Только перешагнул порог киностудии, как на меня набросились:

— Что ты там нагородил?! Ты знаешь, что тебя запретили выпускать за рубеж? Уже позвонили — злые, как собаки!

— Ребята, — говорю, — в чем дело? Пусть меня убьют под Москвой.

Так они и сделали: убили меня в Подмосковье. Штирлиц-Тихонов выстрелил в меня, и я упал в родной, не в фашистский пруд.

А потом так и пошло. Когда участников фильма награждали, меня вычеркнули из списка. И еще чем-то обласкали всех, а я так в черном списке и остался.

А «народного» мне дали, видно, потому, что кто-то, где-то, что-то проморгал. Может, потом за эту промашку и по шее получил.

Когда мы работали тогда, то нас заставляли к каким-то датам ставить спектакли, а под них разрешалось поставить одну классическую пьесу. Всем было известно, что будет ставить Эфрос. Он моментально, судорожно настраивался на определенную волну и искал одну-единственную пьесу, которую ему разрешат. А когда случилось: ставь, что хочешь, то оказалось много труднее. Да, свобода более тяжела. Она таит в себе определенные опасности. Личные, не какие-нибудь общественные; нет, хотя, возможно, и общественные. Она... Нет, она таит и общественные тоже, потому что многие понимают свободу как вольницу — и свою, и общественную.

Я по природе своей анархист. Никогда никому не поклонялся, не радовался никаким орденам и званиям. Это все нормально, как полагается, но чтоб я к этому стремился? Нет, это каждый скажет, что нет, не так. Для меня это никогда не было целью. Я считаю, личная свобода важнее всего. Поэтому, наверное, и не любил школу. Мне казалось, она подавляет и в чем-то унижает. Сейчас наоборот: учителя не знают, что делать, а ученики знают.

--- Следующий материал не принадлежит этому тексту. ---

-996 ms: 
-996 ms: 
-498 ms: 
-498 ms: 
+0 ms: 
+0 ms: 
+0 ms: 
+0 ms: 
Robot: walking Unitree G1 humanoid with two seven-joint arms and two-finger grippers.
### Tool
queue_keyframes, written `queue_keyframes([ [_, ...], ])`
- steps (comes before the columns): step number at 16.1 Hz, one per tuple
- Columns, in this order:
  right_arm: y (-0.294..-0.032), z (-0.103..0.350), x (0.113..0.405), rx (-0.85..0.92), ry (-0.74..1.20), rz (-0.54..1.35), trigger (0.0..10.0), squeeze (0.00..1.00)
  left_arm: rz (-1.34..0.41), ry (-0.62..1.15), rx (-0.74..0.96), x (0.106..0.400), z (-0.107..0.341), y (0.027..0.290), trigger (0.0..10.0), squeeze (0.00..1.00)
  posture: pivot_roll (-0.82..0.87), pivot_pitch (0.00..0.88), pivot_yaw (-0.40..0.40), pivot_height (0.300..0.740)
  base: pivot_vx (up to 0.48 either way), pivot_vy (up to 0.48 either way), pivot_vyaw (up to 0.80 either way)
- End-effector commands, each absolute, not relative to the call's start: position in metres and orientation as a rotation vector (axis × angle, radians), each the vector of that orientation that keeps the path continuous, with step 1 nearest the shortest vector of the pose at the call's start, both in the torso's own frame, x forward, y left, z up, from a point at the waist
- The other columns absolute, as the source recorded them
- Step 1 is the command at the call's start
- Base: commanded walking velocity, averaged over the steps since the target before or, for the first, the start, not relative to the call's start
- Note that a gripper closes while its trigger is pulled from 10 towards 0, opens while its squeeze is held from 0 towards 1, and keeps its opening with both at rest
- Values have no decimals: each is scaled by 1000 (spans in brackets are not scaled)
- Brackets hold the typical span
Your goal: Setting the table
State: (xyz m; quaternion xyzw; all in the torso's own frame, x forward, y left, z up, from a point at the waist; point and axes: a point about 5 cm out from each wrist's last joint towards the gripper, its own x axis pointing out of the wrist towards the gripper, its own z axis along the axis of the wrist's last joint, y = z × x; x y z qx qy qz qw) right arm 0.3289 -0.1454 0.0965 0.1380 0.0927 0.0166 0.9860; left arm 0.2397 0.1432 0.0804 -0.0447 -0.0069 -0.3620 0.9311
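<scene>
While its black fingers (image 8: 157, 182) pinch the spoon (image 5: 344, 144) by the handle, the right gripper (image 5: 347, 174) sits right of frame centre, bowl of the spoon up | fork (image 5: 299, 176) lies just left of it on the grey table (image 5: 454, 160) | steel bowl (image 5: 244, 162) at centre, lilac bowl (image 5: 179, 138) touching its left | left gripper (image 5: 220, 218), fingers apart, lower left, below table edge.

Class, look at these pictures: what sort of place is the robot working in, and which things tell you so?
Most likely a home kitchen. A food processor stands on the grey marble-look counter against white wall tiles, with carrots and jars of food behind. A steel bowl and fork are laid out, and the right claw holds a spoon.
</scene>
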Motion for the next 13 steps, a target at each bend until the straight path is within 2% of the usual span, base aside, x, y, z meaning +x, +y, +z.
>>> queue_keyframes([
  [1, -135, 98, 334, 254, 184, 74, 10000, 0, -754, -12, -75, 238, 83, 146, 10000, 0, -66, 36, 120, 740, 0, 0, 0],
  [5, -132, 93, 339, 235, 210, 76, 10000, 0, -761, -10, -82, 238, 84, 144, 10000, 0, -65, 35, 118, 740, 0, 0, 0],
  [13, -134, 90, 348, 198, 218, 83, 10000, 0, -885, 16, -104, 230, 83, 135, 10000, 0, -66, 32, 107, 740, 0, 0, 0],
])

Я старался охраняться лично. Как я думаю, так и живу. Я определенным образом воспитан. Я никогда не преступал закон не потому, что такой законопослушный — просто это было противно моей морали. И когда я слышу рассуждения в передачах о страшных убийствах, когда об этом так запросто рассказывают... Это не может уложиться ни в моей голове, ни в моем сердце. Ну никак! Я не понимаю, я начинаю ругаться и думать, что человечество куда-то заходит слишком далеко. И не говорите, что это отдельный человек так поступает. Из кого же состоит человечество? И откуда такая агрессия, разрушительство? Зачем крушить телефонные будки, стеклянные остановки? Ты же в этом городе живешь! Зачем превращаешь его в свалку и помойку, на которой торжествует агрессия, а человеку страшно выйти на улицу? Что-то в людях живет и другое, помимо добра...

Что тут надо делать? Ну причем здесь театр? Он на другое нацелен. Это вещь эмоциональная. Сюда люди приходят доплакать то, что они не доплакали в своей жизни. Почему люди плачут в театре с удовольствием или смеются не менее охотно? Да они в жизни не успевают это сделать! За тяжелой, замотанной этой жизнью не успевают выплеснуть свои эмоции: ни те ни другие. Хотя слезы, может быть, успевают. Но они не успевают посочувствовать, сопережить чьей-то судьбе. Просто времени нет. А в театре они как-то получают ту самую возможность сопережить и получить от этого удовольствие. Меня никогда не касается ничья личная жизнь. Не люблю на эту тему говорить, давать интервью. Мне говорят: «Как, ты не знаешь, эта с этим, а он вон той муж?» Нет, не знаю. Меня это не волнует. Но когда со сцены идет пропаганда того, чего я не приемлю, то не принимаю это воинственно. Может, это и неправильно: вещи, которые для многих кажутся нормой, для меня аморальны. Я не понимаю: возможно, это некая российская консервативность, несмотря на ее кровавую историю. Консервативность, связанная со страданиями. С традициями семейных отношений, например. Сексуальная жизнь здесь всегда была скрыта. Это считалось тайной. И до сих пор я полагаю, что на самом деле так: это тайна. И это не должно быть прилюдно. Мы не должны выворачиваться наизнанку.

Я не могу смотреть, даже из познавательных соображений, порнофильмы. Я сразу думаю: «О Господи, мы высокие чувства превращаем в мясную лавку». Меня воспитали таким образом, что любовь считалась таинством. И рождение ребенка — таинством. Но если это вываливается наружу... Хотя, конечно, для кого-то я кажусь посмешищем.

Думаю, однополая любовь не должна пропагандироваться. Я никого не собираюсь осуждать и высмеивать, но почему меня заставляют смотреть то, что я считаю противным?